Design and construction
- Architect: Mario Loreti
- Designations: Questura of Varese and Casa del Fascio

= Casa del Fascio (Varese) =

Building in Lombardy, Italy

The former Casa del Fascio of Varese (/it/), (also Palazzo del Littorio) today known as Questura di Varese, is a building located in Varese, Italy.

Inaugurated in 1933, the building was designed by Mario Loreti as Casa del Fascio, the provincial headquarters of the National Fascist Party during Fascist Italy. It is recognized for its architectural significance as a representation of Italian Rationalism.

== Location ==
The Casa del Fascio is located on Piazzale Libertà 2, Varese, in the neighbourhood of Casbeno, near Palazzo del Governo and Villa Recalcati, which houses the provincial government. As with many fascist buildings, the building was located at a crossroads to emphasise its importance.

== History ==

=== Construction ===
The Casa del Fascio was designed by the Roman architect Mario Loreti, in cooperation with the engineer Edoardo Flumiani, who also worked on other buildings in Varese, including the fire station and Palestra XXV Aprile. It was built on a triangular plot of land given by the Province of Varese, which had only recently been established, to serve as the headquarters of the provincial party.
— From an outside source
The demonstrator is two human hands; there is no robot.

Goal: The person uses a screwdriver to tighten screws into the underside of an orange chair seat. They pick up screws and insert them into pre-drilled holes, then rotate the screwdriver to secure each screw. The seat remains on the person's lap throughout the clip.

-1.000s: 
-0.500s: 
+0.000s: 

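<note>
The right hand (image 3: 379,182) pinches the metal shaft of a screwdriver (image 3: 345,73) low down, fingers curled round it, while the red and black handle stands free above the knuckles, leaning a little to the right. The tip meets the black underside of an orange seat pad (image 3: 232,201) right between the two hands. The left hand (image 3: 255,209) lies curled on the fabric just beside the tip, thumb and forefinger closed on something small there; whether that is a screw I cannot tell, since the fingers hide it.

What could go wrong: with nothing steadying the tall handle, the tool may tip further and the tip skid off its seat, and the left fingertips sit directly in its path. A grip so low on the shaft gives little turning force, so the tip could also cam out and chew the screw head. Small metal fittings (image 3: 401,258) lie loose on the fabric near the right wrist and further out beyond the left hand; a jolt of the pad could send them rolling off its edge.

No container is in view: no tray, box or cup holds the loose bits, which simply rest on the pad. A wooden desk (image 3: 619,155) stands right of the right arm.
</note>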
The Casa del Fascio was inaugurated on 28 October 1933, the anniversary of the March on Rome.

During Fascist Italy, the building often changed purpose, design, and use to reflect the fascist government's intentions and priorites. These changes represented how the party wanted to appear to the public. The building was part of the fascist regime's cohesive project of nationwide architectural renovation.
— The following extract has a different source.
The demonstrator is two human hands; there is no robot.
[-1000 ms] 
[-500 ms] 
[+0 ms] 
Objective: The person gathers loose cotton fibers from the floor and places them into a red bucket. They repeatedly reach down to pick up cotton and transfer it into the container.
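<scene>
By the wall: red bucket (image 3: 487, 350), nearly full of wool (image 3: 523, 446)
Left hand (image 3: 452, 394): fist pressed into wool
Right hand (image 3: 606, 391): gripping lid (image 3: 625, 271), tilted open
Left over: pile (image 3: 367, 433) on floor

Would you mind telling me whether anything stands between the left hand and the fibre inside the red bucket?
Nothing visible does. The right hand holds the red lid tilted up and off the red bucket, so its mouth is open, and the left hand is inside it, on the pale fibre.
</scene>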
=== Italian Social Republic ===
The Casa del Fascio of Varese played a role in the rounding up and deportation of Jews during the Italian Social Republic, under the command of the Schutzstaffel. Following the promulgation of Italy's racial laws, Varese was sited on a key route for Jews fleeing Italy to reach freedom in neutral Switzerland. The head of the Civil Registry Office in the Casa del Fascio, Calogero Marrone, printed fake identity documents to allow Jews and political opponents of the regime to flee to Switzerland, until his arrest on 7 January 1944.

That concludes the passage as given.